Skip the pictures, and retype the data below in full, exactly.

------------------------------------------------------------

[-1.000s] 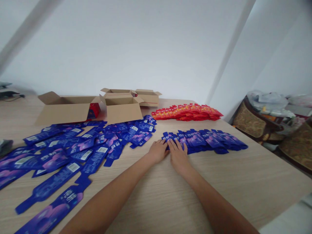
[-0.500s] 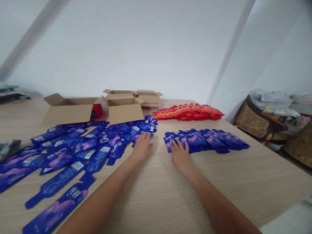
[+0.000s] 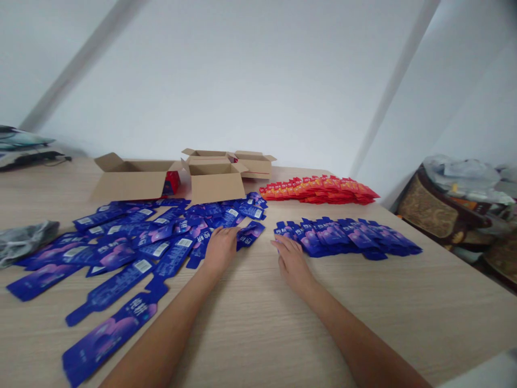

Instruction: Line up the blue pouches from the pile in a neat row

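White wall (image 3: 258, 81) backs a wood-grain table (image 3: 250, 334) bearing scattered blue packets (image 3: 121, 253), open cardboard boxes (image 3: 218, 187), an overlapping blue row (image 3: 347, 237) and a red row (image 3: 323, 191). The left hand (image 3: 220, 250), fingers bent, touches one blue packet (image 3: 251, 234), grip unclear; the right hand (image 3: 294, 264), loosely open, lies at the blue row's left end.

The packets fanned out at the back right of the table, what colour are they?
Mostly red with orange patches, clearest in the head view.

Grey cloth (image 3: 26, 242) cut off @ L edge, small txt on blue pkgs (image 3: 109, 337) too blurry.
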A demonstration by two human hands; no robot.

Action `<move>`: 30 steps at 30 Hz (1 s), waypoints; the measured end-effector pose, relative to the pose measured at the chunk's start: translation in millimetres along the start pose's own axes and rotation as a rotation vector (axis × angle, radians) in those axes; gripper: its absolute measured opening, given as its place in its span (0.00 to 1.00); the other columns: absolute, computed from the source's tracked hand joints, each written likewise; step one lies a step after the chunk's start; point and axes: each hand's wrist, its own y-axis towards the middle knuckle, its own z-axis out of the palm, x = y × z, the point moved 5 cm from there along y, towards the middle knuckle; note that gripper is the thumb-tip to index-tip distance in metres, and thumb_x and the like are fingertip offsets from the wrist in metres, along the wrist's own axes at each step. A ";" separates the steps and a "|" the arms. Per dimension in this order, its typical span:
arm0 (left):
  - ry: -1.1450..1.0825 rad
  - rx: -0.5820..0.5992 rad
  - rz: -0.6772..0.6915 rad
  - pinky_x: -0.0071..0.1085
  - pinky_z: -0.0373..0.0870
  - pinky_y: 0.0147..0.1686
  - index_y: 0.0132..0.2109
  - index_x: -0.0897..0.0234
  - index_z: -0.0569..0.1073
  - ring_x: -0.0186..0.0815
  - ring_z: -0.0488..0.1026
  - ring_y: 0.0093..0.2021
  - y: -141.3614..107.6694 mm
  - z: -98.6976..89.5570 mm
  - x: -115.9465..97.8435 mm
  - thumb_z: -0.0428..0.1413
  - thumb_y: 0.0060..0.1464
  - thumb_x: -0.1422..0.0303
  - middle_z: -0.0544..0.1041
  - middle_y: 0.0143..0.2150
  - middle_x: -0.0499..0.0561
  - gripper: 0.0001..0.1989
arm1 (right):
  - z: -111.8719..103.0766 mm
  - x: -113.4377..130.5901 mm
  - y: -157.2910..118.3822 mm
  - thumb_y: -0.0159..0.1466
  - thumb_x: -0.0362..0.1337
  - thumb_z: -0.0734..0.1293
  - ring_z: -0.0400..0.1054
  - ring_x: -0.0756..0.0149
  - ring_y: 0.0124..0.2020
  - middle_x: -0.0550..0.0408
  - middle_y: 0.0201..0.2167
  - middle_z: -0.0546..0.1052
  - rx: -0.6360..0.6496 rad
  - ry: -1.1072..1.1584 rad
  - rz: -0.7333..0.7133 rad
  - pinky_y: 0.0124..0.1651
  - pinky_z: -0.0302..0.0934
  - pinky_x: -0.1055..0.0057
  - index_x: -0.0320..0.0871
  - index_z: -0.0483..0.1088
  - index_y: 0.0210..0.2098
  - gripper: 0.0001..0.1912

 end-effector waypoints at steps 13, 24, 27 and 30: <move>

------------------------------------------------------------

» Result of this task:
[-1.000s] 
[-0.500s] 
[+0.000s] 

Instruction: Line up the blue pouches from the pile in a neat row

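White wall (image 3: 258, 81) backs a wood-grain table (image 3: 250, 334) bearing scattered blue packets (image 3: 121, 253), open cardboard boxes (image 3: 218, 187), an overlapping blue row (image 3: 347, 237) and a red row (image 3: 323, 191). The left hand (image 3: 220, 250), fingers bent, touches one blue packet (image 3: 251, 234), grip unclear; the right hand (image 3: 294, 264), loosely open, lies at the blue row's left end.

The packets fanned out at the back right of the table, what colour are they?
Mostly red with orange patches, clearest in the head view.

Grey cloth (image 3: 26, 242) cut off @ L edge, small txt on blue pkgs (image 3: 109, 337) too blurry.
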A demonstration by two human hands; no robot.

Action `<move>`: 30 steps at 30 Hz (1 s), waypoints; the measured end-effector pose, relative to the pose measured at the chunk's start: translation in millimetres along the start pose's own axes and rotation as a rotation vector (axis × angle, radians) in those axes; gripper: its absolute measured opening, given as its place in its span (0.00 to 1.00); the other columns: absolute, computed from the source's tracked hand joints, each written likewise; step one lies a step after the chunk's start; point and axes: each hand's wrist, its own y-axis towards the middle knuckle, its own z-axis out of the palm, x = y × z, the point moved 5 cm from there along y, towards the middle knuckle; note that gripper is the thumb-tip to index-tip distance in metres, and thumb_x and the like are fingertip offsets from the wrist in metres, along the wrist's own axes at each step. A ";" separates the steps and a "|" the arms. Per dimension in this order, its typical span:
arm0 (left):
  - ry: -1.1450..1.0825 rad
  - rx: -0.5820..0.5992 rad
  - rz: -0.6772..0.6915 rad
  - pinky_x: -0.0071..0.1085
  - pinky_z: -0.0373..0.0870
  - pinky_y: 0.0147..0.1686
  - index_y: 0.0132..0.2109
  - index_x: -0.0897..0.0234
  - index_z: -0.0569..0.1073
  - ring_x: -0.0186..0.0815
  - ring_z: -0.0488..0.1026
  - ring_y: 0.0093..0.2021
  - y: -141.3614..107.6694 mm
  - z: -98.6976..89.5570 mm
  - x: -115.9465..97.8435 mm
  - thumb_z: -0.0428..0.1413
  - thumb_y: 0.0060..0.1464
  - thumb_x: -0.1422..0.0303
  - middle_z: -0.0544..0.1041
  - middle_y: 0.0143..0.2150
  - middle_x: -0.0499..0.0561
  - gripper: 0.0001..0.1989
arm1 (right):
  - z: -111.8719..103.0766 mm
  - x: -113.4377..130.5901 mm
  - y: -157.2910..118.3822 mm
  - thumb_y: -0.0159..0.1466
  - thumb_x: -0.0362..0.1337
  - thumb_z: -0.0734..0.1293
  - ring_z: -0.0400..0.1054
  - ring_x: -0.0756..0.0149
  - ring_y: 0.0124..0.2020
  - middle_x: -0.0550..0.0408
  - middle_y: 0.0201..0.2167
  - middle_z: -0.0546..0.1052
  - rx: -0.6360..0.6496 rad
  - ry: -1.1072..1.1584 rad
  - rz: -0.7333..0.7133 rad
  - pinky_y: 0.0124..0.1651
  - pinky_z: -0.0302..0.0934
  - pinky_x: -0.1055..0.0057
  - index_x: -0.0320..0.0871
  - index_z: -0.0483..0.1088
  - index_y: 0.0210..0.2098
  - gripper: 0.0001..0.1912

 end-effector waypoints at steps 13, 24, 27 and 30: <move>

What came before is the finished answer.